WHAT NEEDS TO BE DONE – Starting from the line with "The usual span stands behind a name" and going up to and including the line with "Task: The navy", copy the listing below exactly. Leave all images out.

INFORMATION –

Start of Block

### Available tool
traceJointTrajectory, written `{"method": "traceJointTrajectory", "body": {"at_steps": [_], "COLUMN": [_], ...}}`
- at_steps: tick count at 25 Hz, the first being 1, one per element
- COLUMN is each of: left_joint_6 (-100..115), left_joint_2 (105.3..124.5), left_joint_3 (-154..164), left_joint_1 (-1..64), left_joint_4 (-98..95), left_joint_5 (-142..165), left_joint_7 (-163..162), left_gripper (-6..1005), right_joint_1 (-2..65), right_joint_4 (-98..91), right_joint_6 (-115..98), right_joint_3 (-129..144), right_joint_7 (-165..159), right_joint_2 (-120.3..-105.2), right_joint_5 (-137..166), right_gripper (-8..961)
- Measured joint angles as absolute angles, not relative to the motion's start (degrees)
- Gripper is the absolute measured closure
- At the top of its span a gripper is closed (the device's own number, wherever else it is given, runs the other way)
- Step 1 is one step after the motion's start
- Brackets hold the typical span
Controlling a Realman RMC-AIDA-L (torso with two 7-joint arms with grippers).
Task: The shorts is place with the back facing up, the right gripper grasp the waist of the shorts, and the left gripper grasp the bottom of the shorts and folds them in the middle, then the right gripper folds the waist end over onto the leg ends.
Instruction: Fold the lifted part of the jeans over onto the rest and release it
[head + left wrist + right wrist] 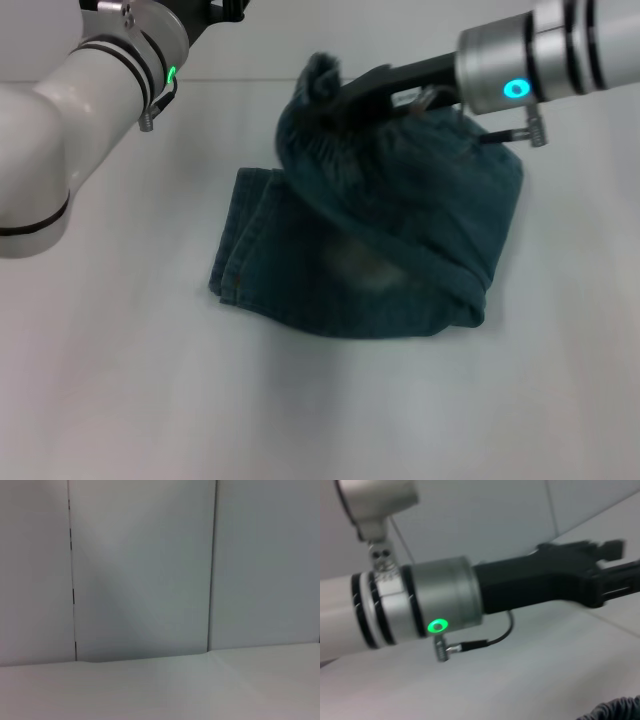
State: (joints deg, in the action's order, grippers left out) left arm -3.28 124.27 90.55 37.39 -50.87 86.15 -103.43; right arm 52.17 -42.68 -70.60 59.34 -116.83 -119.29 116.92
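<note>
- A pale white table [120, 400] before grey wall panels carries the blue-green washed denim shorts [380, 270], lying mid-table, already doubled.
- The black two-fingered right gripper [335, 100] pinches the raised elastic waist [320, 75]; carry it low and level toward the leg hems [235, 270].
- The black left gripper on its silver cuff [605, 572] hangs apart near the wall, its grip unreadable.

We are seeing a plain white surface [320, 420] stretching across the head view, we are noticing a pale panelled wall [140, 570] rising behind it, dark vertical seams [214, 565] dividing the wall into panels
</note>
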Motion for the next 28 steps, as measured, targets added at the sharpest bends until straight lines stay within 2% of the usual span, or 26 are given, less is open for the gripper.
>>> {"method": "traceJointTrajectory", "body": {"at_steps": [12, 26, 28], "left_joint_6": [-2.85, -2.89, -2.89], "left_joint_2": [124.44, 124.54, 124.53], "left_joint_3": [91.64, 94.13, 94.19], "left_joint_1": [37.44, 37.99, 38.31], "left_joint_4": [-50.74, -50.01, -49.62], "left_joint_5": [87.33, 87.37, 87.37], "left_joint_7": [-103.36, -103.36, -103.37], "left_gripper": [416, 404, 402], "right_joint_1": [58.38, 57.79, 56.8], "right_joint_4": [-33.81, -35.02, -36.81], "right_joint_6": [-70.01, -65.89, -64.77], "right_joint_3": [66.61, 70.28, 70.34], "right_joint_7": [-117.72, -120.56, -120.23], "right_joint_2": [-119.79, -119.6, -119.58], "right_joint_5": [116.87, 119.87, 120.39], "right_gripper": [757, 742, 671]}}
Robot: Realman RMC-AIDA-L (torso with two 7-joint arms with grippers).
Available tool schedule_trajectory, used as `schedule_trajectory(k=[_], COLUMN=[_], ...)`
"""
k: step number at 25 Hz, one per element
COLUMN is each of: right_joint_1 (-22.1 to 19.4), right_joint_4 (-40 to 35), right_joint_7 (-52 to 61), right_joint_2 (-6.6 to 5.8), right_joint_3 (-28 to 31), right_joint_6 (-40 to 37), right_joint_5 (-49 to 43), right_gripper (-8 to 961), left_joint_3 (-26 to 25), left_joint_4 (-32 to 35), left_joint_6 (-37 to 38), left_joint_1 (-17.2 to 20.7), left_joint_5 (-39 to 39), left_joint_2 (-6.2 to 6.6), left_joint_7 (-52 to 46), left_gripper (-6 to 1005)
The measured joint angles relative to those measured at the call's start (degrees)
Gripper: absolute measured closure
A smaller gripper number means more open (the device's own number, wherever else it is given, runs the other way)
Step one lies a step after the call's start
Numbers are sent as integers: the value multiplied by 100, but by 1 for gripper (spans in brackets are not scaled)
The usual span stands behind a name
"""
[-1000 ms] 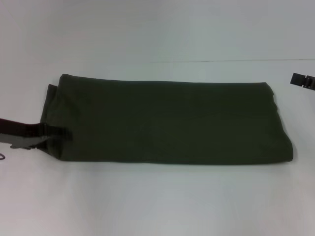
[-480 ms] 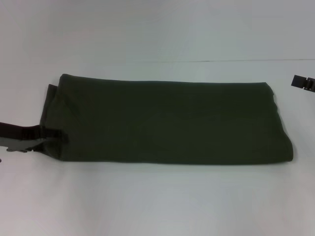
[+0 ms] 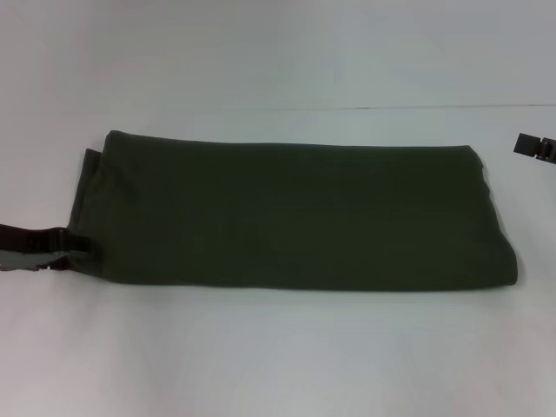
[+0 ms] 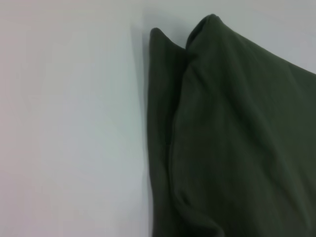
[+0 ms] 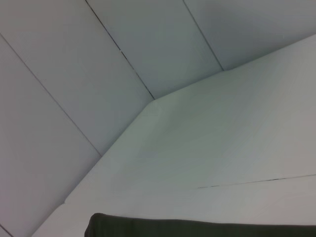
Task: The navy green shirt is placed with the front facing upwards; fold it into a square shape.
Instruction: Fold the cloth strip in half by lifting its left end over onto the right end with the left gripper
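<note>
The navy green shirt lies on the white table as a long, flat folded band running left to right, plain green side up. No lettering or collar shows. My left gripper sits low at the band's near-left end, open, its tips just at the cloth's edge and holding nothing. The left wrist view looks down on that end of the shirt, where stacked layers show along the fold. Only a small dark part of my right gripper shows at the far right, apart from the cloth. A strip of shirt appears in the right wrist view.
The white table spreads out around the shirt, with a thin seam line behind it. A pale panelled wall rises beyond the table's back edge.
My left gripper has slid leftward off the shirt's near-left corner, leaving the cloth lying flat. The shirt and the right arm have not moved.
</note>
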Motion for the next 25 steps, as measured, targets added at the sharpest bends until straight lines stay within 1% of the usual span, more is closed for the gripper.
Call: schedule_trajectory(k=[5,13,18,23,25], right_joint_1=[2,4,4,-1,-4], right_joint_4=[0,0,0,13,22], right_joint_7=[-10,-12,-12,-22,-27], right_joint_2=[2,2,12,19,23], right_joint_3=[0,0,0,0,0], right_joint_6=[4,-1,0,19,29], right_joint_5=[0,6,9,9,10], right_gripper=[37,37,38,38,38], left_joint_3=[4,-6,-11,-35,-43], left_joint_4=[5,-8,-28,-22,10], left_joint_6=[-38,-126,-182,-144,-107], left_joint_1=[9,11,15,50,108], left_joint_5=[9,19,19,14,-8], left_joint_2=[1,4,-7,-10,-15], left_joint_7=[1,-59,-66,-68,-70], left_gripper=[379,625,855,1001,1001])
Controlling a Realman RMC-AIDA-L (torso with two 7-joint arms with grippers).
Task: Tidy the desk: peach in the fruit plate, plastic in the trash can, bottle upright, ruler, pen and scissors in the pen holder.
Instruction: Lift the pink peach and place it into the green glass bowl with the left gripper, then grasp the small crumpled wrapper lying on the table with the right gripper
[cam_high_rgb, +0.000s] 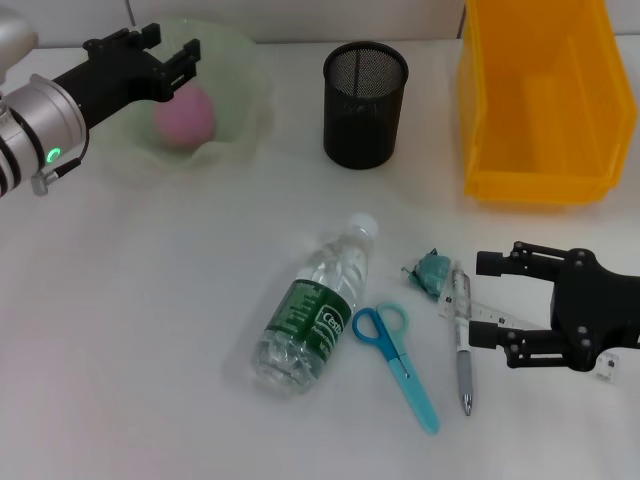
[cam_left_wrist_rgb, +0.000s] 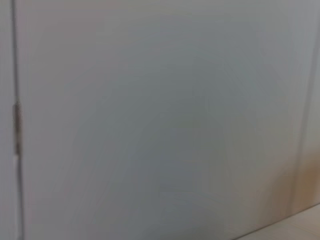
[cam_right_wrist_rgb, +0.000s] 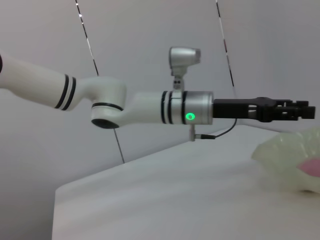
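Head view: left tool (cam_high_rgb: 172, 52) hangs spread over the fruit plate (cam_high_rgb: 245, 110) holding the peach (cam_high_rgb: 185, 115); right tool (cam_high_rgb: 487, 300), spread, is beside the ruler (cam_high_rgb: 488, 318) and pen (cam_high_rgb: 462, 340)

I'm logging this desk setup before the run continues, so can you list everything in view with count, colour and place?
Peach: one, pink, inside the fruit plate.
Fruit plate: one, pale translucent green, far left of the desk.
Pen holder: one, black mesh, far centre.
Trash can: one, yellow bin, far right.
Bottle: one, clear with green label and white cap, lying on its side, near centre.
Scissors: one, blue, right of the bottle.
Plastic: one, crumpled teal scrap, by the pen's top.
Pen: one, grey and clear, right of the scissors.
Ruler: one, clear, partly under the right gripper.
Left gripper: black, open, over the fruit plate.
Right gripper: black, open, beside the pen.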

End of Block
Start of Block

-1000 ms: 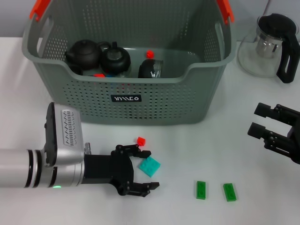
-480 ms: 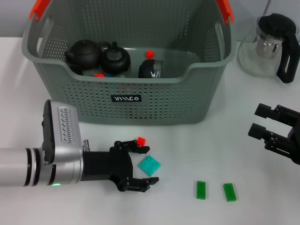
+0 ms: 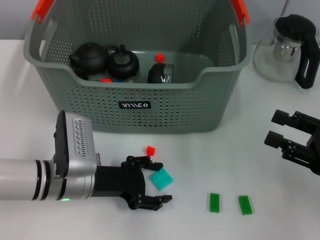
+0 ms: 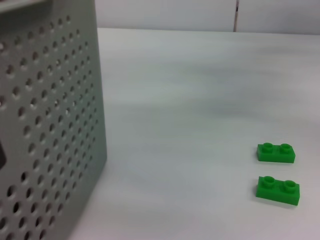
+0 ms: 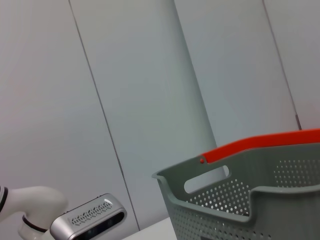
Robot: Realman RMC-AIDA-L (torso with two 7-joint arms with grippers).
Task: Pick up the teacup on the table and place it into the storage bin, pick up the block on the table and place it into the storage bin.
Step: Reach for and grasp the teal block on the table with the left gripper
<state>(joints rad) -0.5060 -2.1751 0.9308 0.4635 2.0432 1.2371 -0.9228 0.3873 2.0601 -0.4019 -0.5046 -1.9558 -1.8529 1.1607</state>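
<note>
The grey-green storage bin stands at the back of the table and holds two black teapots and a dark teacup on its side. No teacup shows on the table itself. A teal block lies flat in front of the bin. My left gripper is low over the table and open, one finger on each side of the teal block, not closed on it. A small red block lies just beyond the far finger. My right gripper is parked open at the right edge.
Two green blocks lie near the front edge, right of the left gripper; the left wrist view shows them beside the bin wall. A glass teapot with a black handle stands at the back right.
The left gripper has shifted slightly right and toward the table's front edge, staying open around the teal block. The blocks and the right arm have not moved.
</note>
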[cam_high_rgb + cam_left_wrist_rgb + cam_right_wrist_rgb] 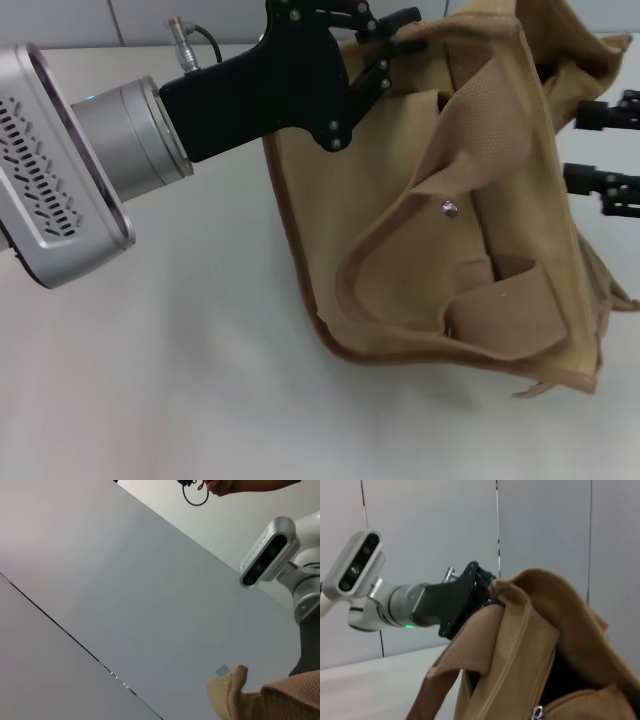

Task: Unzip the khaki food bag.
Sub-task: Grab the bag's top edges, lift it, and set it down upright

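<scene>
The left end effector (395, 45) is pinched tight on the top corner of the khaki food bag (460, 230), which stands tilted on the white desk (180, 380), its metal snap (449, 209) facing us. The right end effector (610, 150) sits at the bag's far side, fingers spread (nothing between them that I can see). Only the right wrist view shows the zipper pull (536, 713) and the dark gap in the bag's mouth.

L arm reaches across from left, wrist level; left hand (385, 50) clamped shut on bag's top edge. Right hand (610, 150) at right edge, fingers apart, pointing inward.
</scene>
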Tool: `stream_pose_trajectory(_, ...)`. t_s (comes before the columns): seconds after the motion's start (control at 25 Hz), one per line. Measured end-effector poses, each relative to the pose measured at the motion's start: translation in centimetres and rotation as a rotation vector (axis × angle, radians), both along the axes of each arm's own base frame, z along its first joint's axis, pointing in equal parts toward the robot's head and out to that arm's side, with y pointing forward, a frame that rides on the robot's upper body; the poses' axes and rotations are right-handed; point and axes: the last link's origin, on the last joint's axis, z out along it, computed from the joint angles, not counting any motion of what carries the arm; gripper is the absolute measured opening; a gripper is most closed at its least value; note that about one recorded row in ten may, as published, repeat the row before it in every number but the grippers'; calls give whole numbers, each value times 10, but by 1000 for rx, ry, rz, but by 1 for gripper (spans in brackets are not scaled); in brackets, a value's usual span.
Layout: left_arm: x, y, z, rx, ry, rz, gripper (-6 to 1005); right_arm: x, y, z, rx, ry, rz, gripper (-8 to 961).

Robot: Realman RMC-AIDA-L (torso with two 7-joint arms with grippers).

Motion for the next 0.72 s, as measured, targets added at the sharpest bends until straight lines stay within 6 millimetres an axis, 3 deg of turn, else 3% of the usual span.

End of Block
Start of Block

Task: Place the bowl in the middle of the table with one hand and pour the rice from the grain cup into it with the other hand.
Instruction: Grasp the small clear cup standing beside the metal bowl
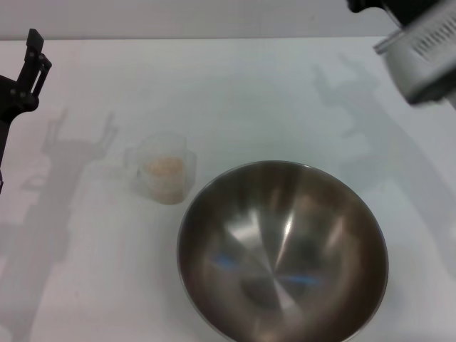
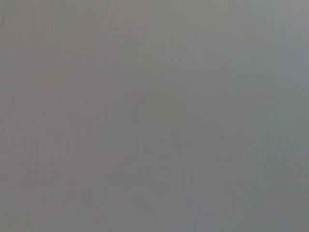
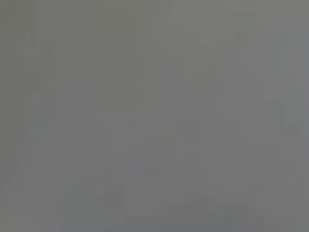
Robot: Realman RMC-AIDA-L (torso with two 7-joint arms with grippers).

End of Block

EXERCISE OUTPUT –
The usual span stands behind a name
"""
[-1000 ms] 
[-480 ms] 
[+0 ms] 
[+0 ms] 
[+0 ms] 
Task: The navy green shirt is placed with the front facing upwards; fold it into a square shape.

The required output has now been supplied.